Complémentarité des approches symboliques et numériques
Ce numéro spécial de la revue internationale de la Géomatique, auquel ont contribué trois membres de Géographie-cités – Julie Gravier, Lucie Nahassia et Lena Sanders – permet de re-situer les contributions respectives sur la possible et nécessaire complémentarité des approches numériques et symboliques pour l’étude de dynamiques spatiales.
Cette problématique a animé les réunions de l’Action prospective du GDR CNRS MAGIS, de 2015 à 2020. Partant d’expériences méthodologiques et scientifiques différentes (en géographie, archéologie, histoire, agronomie, écologie, …), ce numéro spécial tente d’identifier les rôles respectifs de ces deux approches, leurs points de jonctions, pour dégager cette fameuse démarche reproductible et transposable dans plusieurs contextes disciplinaires, voire transdisciplinaires.

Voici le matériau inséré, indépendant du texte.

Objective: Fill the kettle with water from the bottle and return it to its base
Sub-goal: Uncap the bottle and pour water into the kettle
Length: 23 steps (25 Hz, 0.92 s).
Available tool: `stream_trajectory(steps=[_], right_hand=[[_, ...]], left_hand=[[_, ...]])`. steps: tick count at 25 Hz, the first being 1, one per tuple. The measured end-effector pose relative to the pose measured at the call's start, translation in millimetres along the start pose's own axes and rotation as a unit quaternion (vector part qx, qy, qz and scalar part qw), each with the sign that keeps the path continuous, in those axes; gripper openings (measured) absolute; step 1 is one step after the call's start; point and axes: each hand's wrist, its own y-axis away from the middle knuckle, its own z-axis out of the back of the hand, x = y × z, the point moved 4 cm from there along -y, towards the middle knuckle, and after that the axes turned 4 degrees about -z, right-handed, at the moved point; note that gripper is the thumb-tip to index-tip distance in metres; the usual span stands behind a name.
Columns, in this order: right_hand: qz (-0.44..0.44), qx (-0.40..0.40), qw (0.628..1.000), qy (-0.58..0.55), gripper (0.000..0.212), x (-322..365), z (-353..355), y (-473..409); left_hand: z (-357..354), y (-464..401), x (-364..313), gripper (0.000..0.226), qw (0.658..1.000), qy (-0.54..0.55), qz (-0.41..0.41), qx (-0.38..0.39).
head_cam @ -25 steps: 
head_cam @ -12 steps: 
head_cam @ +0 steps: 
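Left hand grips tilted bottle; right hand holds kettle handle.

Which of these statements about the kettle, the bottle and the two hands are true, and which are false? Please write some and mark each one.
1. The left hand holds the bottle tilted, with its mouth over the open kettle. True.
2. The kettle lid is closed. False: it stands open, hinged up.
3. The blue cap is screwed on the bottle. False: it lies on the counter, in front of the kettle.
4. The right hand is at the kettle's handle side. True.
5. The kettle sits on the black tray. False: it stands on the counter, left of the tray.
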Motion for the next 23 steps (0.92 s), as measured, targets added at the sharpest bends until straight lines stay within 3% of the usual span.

Introduction : Complémentarité des approches symboliques et numériques pour l’étude de dynamiques spatiales
Christine Plumejeaud-Perreau, Mireille Fargette, Julie Gravier, Thérèse Libourel, Eric Masson, Hélène Mathian, Lucie Nahassia, Laure Nuninger, Xavier Rodier, Lena Sanders et Eric Saux
Est-il possible de dégager une démarche méthodologique pour étudier des dynamiques spatiales, une démarche qui s’appuierait sur les apports respectifs des approches symboliques et des approches numériques ?
Le premier travail du groupe – qui comportait des scientifiques de différentes disciplines : géographes, informaticiens, archéologues, historiens, biologistes et agronomes – fut de s’entendre sur ce que recouvrait la notion d’ontologie pour chacun.

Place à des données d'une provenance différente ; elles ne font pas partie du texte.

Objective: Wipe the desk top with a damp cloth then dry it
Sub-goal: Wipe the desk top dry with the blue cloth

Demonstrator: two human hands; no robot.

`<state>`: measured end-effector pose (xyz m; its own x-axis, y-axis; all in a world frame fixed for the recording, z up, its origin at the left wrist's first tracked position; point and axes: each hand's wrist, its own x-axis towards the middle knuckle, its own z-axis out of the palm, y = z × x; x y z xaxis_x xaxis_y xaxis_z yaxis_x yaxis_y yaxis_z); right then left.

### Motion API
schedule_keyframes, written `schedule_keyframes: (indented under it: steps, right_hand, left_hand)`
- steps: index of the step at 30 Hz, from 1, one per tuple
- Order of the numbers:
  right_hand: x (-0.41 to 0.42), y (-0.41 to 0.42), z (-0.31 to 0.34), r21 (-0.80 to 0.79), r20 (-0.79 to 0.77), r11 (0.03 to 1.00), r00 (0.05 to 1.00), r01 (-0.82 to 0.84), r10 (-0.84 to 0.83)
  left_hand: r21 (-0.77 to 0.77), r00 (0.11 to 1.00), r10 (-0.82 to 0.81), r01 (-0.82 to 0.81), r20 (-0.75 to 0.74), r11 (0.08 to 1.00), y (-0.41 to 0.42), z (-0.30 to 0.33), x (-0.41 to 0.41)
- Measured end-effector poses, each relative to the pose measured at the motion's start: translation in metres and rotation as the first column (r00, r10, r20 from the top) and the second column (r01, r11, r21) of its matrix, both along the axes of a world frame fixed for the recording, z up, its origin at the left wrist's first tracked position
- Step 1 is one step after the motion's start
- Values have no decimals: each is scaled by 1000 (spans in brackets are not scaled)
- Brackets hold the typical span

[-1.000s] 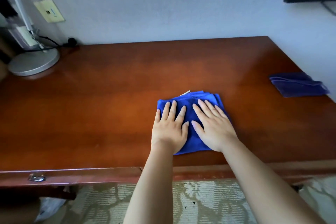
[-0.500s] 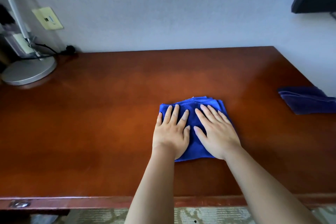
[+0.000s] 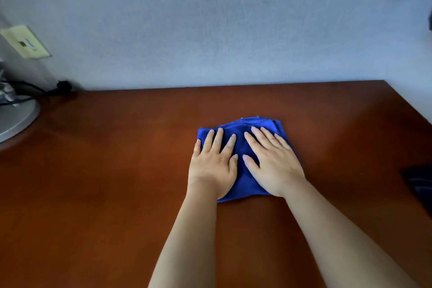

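Mid-desk, slightly right: folded blue cloth lies flat. My left hand and right hand press it side by side, fingers straight, gripping nothing. Lamp base far left.

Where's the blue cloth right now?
The blue cloth lies mid-desk, right of centre, pressed flat under the left hand and right hand.

Two hands, two cloths, one lamp base.
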<state>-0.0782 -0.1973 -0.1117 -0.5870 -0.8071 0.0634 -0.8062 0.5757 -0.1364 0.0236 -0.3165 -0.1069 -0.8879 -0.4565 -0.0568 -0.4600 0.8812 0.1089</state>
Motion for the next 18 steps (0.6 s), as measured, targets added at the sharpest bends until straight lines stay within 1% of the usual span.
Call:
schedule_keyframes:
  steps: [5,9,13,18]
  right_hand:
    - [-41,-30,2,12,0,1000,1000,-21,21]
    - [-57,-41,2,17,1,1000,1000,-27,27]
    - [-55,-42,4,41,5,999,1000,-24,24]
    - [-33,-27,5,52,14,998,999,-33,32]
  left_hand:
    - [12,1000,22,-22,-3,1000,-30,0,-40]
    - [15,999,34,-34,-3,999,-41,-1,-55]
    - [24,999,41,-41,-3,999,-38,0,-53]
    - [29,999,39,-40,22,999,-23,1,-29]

« L’attrait des ontologies tient ici précisément au fait qu’elles permettent d’intégrer plus de connaissance(s) sur la donnée dans le modèle de calcul par une spécification formelle du domaine abordé. Ce type d’approche qui exige de formaliser des implicites sur les modèles et les construits des données permet également de rapprocher des acteurs qui ne parlent pas le même langage pour s’entendre sur les concepts importants à modéliser dans le domaine d’étude. »
Introduction, p. 6
Numérique versus symbolique : dialogue ontologique entre deux approches
Hélène Mathian, Lena Sanders
L’objectif de cet article est de comparer une approche statistique, l’analyse des données (AD) et une approche de simulation, les systèmes multi-agents (SMA).
Ces deux familles de méthodes sont a priori considérées comme représentatives d’une approche numérique, respectivement symbolique, de la modélisation spatiale. Le cas d’application qui est mobilisé tout au long de l’article est celui de la ségrégation de l’espace scolaire en Île-de-France.

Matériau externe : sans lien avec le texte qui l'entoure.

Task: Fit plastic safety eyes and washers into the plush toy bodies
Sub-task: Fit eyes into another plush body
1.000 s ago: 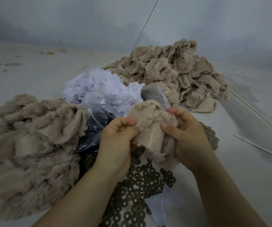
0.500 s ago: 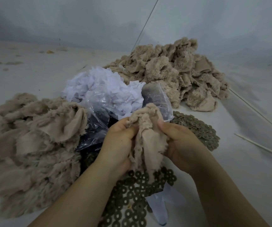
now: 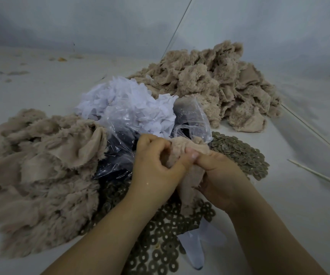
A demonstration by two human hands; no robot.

En premier lieu sont explicitées et discutées les différentes étapes menant d’une question thématique à l’opérationnalisation d’une méthodologie d’analyse statistique ou de simulation destinée à analyser cette question. Pour effectuer cette comparaison, on développe un cadre conceptuel à l’interface entre les deux, qui permet de vérifier la compatibilité entre les arrières plans théoriques associés aux domaines thématiques et de modélisation en jeu. Ce cadre conceptuel prend appui sur une démarche ontologique qui est ensuite présentée. Celle-ci permet d’identifier les complémentarités entre AD et SMA et de montrer comment ces deux méthodes peuvent dialoguer dans le cadre d’une même recherche.
Nous montrons combien les aspects numériques et symboliques sont finalement étroitement imbriqués au sein même de chacune de ces méthodes. Cette imbrication permet de construire une « spirale d’interactions » entre les deux familles de méthodes dont l’intérêt est illustré par les va et vient entre les phases d’analyse de structure et de simulation dynamique dans le cas de la ségrégation scolaire.
Appréhender le changement des catégories pour l’étude d’une dynamique spatiale sur le temps long
Christine Plumejeaud-Perreau, Lucie Nahassia et Julie Gravier
À travers trois exemples issus d’études des dynamiques de peuplement en France sur le temps long, intra et interurbaines, cet article montre que l’introduction d’ontologies « a-historiques » a facilité la mise en place d’analyses numériques quantifiant les dynamiques spatiales.
Cependant il démontre que ces ontologies ne sont pas neutres, qu’elles ne dissolvent pas la spécificité des sources mobilisées, et constituent au contraire des savoirs situés. Mais au-delà de ces critiques, les auteures tendent à argumenter que le processus de construction et de dialogue établi autour d’ontologie a-historique est très bénéfique à la recherche, qu’il est un socle pour une science interdisciplinaire, partagée et pérenne.